Creates an array of frequencies whose default range is 191.35-196.10 THz

Parameters:
  • length (integer) – number of elements
  • starf – Start frequency in THz
  • stopf (float) – Stop frequency in THz

:return an array of frequnecies determined by the spacing parameter :rtype: numpy.ndarray

gnpy.core.utils.itufs(spacing, startf=191.35, stopf=196.1)

Creates an array of frequencies whose default range is 191.35-196.10 THz

Parameters:
  • spacing (float) – Frequency spacing in THz
  • starf – Start frequency in THz
  • stopf (float) – Stop frequency in THz

:return an array of frequnecies determined by the spacing parameter :rtype: numpy.ndarray

gnpy.core.utils.lin2db(value)
gnpy.core.utils.load_json(filename)
gnpy.core.utils.round2float(number, step)
gnpy.core.utils.rrc(ffs, baud_rate, alpha)
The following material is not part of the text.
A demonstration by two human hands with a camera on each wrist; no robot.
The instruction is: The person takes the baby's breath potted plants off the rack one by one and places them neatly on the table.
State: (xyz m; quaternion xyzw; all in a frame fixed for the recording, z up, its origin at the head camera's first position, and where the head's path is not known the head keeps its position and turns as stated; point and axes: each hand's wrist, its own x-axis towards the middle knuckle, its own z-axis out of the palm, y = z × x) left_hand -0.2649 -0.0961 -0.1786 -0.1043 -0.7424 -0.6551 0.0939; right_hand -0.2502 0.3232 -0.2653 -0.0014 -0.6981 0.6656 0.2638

rrc(ffs, baud_rate, alpha): computes the root-raised cosine filter function.

Parameters:
  • ffs (numpy.ndarray) – A numpy array of frequencies
  • baud_rate (float) – The Baud Rate of the System
  • alpha (float) – The roll-off factor of the filter
Returns:

hf a numpy array of the filter shape

Return type:

numpy.ndarray

gnpy.core.utils.save_json(obj, filename)
gnpy.core.utils.snr_sum(snr, bw, snr_added, bw_added=12500000000.0)
gnpy.core.utils.write_csv(obj, filename)

convert dictionary items to a csv file the dictionary format :

{‘result category 1’:

[ # 1st line of results {‘header 1’ : value_xxx,

‘header 2’ : value_yyy}, # 2nd line of results: same headers, different results
{‘header 1’ : value_www,
‘header 2’ : value_zzz}

],

‘result_category 2’:
[ {},{} ]

}

the generated csv file will be: result_category 1 header 1 header 2 value_xxx value_yyy value_www value_zzz result_category 2 …

Module contents

gnpy route planning and optimization library

gnpy is a route planning and optimization library, written in Python, for operators of large-scale mesh optical networks.

copyright:© 2018, Telecom Infra Project
license:BSD 3-Clause, see LICENSE for more details.